■ Work required ■
From the first line to the last, write out the material verbatim.

■ Supplied data ■
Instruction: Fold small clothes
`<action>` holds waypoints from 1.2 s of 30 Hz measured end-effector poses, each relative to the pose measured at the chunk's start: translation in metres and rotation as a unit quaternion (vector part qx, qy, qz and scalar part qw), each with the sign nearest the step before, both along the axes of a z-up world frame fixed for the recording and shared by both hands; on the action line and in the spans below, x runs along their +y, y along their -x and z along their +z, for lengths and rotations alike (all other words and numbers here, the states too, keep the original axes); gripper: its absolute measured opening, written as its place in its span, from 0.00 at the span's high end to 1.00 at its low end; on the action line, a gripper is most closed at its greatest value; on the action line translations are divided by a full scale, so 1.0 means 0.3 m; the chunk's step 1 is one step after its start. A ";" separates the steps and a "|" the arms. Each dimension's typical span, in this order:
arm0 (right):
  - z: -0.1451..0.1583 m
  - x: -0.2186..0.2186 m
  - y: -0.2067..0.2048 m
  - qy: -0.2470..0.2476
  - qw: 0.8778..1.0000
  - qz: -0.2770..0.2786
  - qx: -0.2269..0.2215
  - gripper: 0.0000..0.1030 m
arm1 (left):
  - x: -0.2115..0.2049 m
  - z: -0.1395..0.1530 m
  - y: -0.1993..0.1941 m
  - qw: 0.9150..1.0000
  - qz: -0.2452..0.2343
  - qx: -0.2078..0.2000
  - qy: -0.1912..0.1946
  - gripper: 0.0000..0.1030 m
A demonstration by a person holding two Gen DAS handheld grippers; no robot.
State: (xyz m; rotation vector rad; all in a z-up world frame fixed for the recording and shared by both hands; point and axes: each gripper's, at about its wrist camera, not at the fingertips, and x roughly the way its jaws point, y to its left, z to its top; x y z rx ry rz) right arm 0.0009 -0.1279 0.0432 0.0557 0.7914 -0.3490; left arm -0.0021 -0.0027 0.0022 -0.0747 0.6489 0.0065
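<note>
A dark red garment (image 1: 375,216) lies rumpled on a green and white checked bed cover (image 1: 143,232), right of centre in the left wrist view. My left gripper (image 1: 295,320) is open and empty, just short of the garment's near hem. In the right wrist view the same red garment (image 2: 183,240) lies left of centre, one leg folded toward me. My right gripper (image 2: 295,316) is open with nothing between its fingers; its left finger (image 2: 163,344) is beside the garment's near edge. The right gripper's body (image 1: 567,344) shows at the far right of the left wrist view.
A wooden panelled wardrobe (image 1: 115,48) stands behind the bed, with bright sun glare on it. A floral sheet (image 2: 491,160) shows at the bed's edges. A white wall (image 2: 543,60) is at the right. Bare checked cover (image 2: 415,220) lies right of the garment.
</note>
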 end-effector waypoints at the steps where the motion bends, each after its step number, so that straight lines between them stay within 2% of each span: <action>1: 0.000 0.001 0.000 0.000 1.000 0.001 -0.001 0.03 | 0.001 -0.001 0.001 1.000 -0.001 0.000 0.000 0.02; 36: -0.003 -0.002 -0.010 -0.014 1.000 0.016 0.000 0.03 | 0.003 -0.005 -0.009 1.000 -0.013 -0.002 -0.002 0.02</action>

■ Output of the exercise ■
Instruction: Fold small clothes
`<action>` holds waypoints from 1.2 s of 30 Hz measured end-effector poses, each relative to the pose measured at the chunk's start: translation in metres and rotation as a unit quaternion (vector part qx, qy, qz and scalar part qw), each with the sign nearest the step before, both along the axes of a z-up world frame fixed for the recording and shared by both hands; on the action line and in the spans below, x runs along their +y, y along their -x and z along their +z, for lengths and rotations alike (all other words and numbers here, the states too, keep the original axes); gripper: its absolute measured opening, written as its place in its span, from 0.00 at the span's high end to 1.00 at its low end; on the action line, a gripper is most closed at its greatest value; on the action line translations are divided by a full scale, so 1.0 means 0.3 m; the chunk's step 1 is one step after its start. A ";" separates the steps and a "|" the arms. Each dimension's typical span, in this order:
arm0 (right):
  - z: -0.1451..0.1583 m
  - x: -0.2186..0.2186 m
  - y: -0.2067..0.2048 m
  - qy: -0.2470..0.2476
  - qw: 0.8778..1.0000
  - qz: -0.2770..0.2786
  - qx: -0.2269..0.2215
  - gripper: 0.0000..0.1030 m
arm1 (left):
  - x: -0.2115..0.2049 m
  - z: -0.1395..0.1530 m
  - y: -0.1993..0.1941 m
  - qw: 0.9150..1.0000
  - qz: -0.2452..0.2343
  - qx: -0.2078..0.2000
  - qy: -0.1912..0.1946
  - gripper: 0.0000..0.1030 m
A demonstration by a person holding two Gen DAS handheld grippers; no robot.
State: (xyz m; rotation vector rad; all in a z-up world frame fixed for the recording and shared by both hands; point and axes: each gripper's, at about its wrist camera, not at the fingertips, and x roughly the way its jaws point, y to its left, z to its top; x y z rx ry rz) right arm 0.0009 -0.1279 0.0432 0.0557 0.7914 -0.3490; left arm -0.0021 -0.0027 0.0022 -0.0747 0.6489 0.0065
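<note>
A dark red garment (image 1: 375,216) lies rumpled on a green and white checked bed cover (image 1: 143,232), right of centre in the left wrist view. My left gripper (image 1: 295,320) is open and empty, just short of the garment's near hem. In the right wrist view the same red garment (image 2: 183,240) lies left of centre, one leg folded toward me. My right gripper (image 2: 295,316) is open with nothing between its fingers; its left finger (image 2: 163,344) is beside the garment's near edge. The right gripper's body (image 1: 567,344) shows at the far right of the left wrist view.
A wooden panelled wardrobe (image 1: 115,48) stands behind the bed, with bright sun glare on it. A floral sheet (image 2: 491,160) shows at the bed's edges. A white wall (image 2: 543,60) is at the right. Bare checked cover (image 2: 415,220) lies right of the garment.
</note>
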 end-effector waypoints at the steps where the motion bends, each after its step number, so that straight lines between them stay within 2% of each span: <action>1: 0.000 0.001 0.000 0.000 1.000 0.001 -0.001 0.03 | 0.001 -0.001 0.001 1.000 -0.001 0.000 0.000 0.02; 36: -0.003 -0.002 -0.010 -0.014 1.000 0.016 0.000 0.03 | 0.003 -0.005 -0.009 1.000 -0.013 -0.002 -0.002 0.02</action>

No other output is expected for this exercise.